Toxicity of the 13 priority pollutant metals to Vibrio fisheri in the Microtox chronic toxicity test.

The Microtox Acute Toxicity Test has been successfully used to measure the toxicity of metals and other pollutants at high concentrations (ppm) in selected environmental samples. However, metals and other toxicants are often found in much lower concentrations (ppb) in many municipal wastewaters and receiving waters. In order to assess the toxicity of these pollutants in these samples, a more sensitive toxicity assay is needed. The Microtox chronic toxicity test has been developed to measure the sublethal effect of toxicants over multiple generations of the test species, Vibrio fisheri. In this study, the toxicity of the 13 priority pollutant metals [i.e. As, Se, Cd, Cr (III and VI), Cu, Pb, Sb, Ag, Tl, Zn, Be, Hg and Ni] to V. fisheri was evaluated using the Microtox chronic toxicity test. In this test, the inhibitory concentration (IC), lowest observable effect concentration (LOEC), and no observable effect concentration (NOEC) were obtained after 22-h of incubation at 27+/-1 degrees C, by comparing the light output of the control to that of the test sample. Among the 13 priority pollutant metals, beryllium (Be) was found to be the most toxic in the test (LOEC=0.742-1.49 microg/l) while thallium (Tl) was the least toxic (LOEC=3840-15300 microg/l).

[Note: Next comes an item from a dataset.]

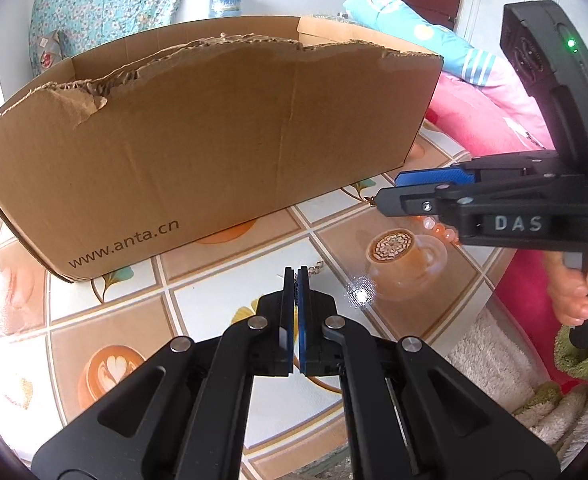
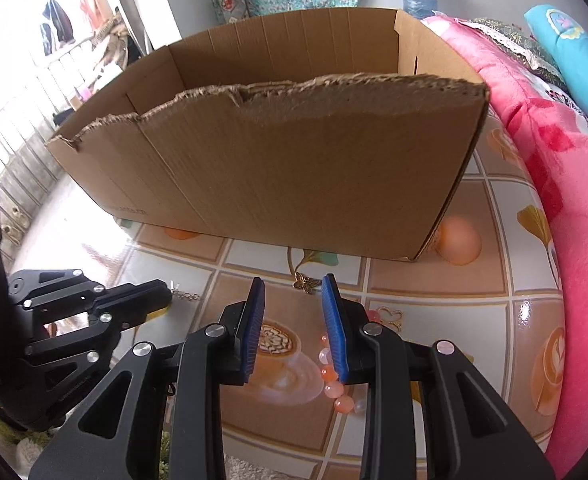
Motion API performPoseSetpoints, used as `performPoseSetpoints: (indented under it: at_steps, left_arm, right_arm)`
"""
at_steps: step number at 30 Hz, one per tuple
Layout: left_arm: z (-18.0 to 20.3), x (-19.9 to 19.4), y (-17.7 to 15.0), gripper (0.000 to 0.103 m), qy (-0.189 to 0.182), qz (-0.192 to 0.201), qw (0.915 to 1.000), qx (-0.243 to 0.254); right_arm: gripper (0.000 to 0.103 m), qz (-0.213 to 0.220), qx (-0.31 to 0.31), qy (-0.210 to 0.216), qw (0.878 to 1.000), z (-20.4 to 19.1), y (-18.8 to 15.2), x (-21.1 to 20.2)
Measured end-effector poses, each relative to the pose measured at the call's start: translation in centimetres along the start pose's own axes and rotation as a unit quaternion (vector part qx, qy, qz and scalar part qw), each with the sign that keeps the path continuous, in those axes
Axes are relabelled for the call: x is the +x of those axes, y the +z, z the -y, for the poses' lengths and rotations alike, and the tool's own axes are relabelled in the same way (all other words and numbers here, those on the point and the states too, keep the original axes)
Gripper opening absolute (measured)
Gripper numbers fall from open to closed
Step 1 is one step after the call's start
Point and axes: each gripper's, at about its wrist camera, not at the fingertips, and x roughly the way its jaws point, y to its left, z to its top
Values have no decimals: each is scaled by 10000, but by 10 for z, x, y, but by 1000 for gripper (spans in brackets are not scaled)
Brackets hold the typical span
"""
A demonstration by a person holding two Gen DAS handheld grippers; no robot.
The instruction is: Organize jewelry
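Your left gripper (image 1: 296, 276) sits nearest, its blue-padded fingers pressed together on a thin silver chain (image 1: 316, 269) that trails off their tips over the tabletop (image 1: 222, 312). Your right gripper (image 2: 292, 284), marked "DAS" on its side in the left view, holds its fingers parted with nothing between them. Just ahead of its tips lies a gold butterfly charm (image 2: 306, 282), and a bracelet of pink and orange beads (image 2: 332, 380) curves under the right-hand finger. Behind them stands a torn cardboard box (image 1: 214, 136) printed "www.anta.cn". Pink bedding (image 2: 566, 208) borders the tabletop's coffee-cup patterned cloth.
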Motion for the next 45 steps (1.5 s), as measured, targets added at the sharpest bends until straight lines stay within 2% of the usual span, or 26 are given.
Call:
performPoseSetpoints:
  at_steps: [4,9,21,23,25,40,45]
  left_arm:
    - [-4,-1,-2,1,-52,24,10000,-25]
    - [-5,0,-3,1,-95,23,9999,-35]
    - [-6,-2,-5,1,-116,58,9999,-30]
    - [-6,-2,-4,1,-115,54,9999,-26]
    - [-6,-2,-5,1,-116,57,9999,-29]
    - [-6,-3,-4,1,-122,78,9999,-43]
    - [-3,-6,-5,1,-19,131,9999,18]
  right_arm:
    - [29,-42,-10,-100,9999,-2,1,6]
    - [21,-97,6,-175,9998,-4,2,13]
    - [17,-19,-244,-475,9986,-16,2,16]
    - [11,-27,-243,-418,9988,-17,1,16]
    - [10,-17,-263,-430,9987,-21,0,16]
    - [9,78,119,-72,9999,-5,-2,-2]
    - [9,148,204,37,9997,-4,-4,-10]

The LOECs for copper (as Cu) and lead (Pb) in reagent (ASTM Type I) water were 6.78-13.6 microg/l and 626-1251 microg/l, respectively. The toxicity of copper sulfate (as Cu) in reagent water was shown and significantly reduced with the addition of natural organic matter (fulvic acid) or EDTA to the sample. The LOEC values for the 13 priority pollutant metals in this test were comparable to or lower than those reported for commonly used aquatic toxicity tests, such as the Ceriodaphnia dubia assay.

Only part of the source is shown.